11 Stress Relief Tips for Young Families
- Parents are generally kindly. If their child is not as bright and intellectually inquisitive as might have been hoped, they blame it on Great Aunt Susan's genes. It is far more likely that the true cause is the conduct of the delivery and the care the child had at birth. It is pointless to work for the shiniest and fastest car in the street and not to work with equal determination to make certain that your child comes into this world in a way that is going to preserve every grey cell possible.
- The interval between the children's birth is important. Under two years, and sibling rivalry is very likely to be an issue in the household - very stressful. Much over three years and it will be like having only two children. One of the secrets of family life is having children who can play together peacefully. It is better if there are three children, because then the children become three musketeers who are emotionally interdependent. The stress on the parents is eased.
- Newborn babies nearly always produce stress. The mother is tired after her pregnancy; she is still recovering from delivery. Newborn babies cry. While this may be music to a grandmother's ears and delight old-fashioned Victorian nannies, for everybody else it produces anxiety and attention. Nature has designed it this way. What is remarkable is how quickly most healthy babies settle into a routine. A word of warning, however: they may not settle into a routine if they sense that their parents are stressed.
- The sleepless baby or young child can be a problem. Seek expert advice. All that is usually needed is confidence, and talking to an expert may instil this into you. Exclude any physical cause; be firm, follow all the usual rules, and if the child is happy, healthy but merely sleepless, don't worry.
- Once a couple has a child, the parents' love should not be divided but rather it should expand to cover all. It is, however, stretched between that for a spouse and that for a child. Likewise, the amount of time available needs to be shared between partner, child and work. Just as it is difficult to have a lover and spouse because of the lack of time so that neither feels well looked after, the same problem arises with children.

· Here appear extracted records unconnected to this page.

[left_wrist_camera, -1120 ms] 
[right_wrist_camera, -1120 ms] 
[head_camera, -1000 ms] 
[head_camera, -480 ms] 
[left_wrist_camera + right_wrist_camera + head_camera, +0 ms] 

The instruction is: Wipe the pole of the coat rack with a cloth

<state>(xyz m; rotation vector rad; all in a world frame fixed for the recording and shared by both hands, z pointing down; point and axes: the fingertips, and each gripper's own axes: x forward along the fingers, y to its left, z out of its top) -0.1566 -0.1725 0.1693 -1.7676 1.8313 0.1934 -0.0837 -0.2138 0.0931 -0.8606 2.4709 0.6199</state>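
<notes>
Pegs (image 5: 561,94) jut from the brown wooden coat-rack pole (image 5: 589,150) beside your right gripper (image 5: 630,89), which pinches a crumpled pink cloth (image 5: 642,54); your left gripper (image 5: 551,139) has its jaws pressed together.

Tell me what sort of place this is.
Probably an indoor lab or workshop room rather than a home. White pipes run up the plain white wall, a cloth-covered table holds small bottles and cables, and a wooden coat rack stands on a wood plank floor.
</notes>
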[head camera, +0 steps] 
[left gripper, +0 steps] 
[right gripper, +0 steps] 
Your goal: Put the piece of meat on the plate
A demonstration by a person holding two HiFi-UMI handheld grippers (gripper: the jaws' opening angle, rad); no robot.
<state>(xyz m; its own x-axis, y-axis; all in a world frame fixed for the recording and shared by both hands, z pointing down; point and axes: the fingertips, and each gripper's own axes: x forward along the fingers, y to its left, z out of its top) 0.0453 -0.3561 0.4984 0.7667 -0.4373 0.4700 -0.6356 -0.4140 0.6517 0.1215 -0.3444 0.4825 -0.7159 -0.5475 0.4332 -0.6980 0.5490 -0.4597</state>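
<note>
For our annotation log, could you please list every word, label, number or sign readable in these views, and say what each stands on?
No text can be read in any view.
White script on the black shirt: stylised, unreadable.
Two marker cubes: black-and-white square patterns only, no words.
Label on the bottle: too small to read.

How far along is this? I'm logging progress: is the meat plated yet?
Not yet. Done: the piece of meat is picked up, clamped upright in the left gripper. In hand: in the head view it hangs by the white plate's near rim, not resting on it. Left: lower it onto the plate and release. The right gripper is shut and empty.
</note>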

- If only one parent is working, then the mornings, before setting off for work, should be reserved for thoughts about the job. Conversely, after taking time to re-orientate to home life, the evenings and all weekends should be reserved for the family.
- If two parents are working, then daytime child-carers are essential. They need to be chosen carefully. Many regard your child as a meal ticket: a means of making money. And their love for your child is dependent on his or her good behaviour and ready smile. Yet even good child-carers can cause stress. The trouble is that the good nanny naturally attracts devotion from a child - a devotion that may seem greater than that currently offered to the parent. It would be unnatural if there wasn't jealousy. This jealousy and the associated stress it causes is the price paid for continuing to work. The consolation is that everyone has a role; the parents' role grows as the child grows, whereas that of the nanny, au pair or mother's help diminishes. The important decision to make is whether daytime child-care should be extended into the evenings and even weekends. In some jobs, this is inevitable, and not to have help other than during normal working hours would produce tiredness, irritability and stress.
- Jealousy, usually neither admitted nor spoken, isn't confined to jealousy for the caretaker. It can extend to visiting grandparents, attentive aunts and boisterous uncles. And it frequently exists between the two sets of inlaws. As parents, your role is to put your child first and to be as scrupulously fair as possible between your own parents and relatives and your spouse's relatives. This jealousy, although common, is absurd. Even the most intrusive inlaw disappears after a comparatively short time. Your carefully created regime may be shattered for a day or two, but it is not enough to worry about for more than a second.
- There may be jealousy between the two parents if one is favoured by the children. Each parent will have his or her day. When children are young, the absentee parent, whether mother or father, usual has 'treat value' when they are actually there. This is very jealous-making for the parent who has struggled at home looking after them. Be aware of it, and be aware it is happening in hundreds and thousands of families throughout the country. As children grow up, so their needs will change and they will turn to either parent depending on what particular need they have that requires satisfying at that particular moment.
- Many parents find discipline difficult. It is stressful for everyone to have a battle royal with a child or children. To avoid this stress, decide what matters and ignore everything that doesn't. Does it really matter if a three-year-old has broken a mug or spilt the milk? Does it matter if the child doesn't finish its supper? To make it an issue will only ensure a repeat performance at the next meal, and a worsening in the child's father's angina. Just forget it and ease the stress. The issues that matter are those which affect the health and safety of the child and the rest of the family. Everything else can shrugged off.
- The over-anxious parent will cause great stress in family life. What do you do about it? Nobody is going to be able to give a parent a new character in his or her twenties or thirties, but it would be worthwhile to seek expert advice. Just realizing that the problem is not the imminent danger to the child but the chronic anxiety state of the parent is a help, as thereafter it can become a family joke, provided the over-anxious parent has insight into his or her condition.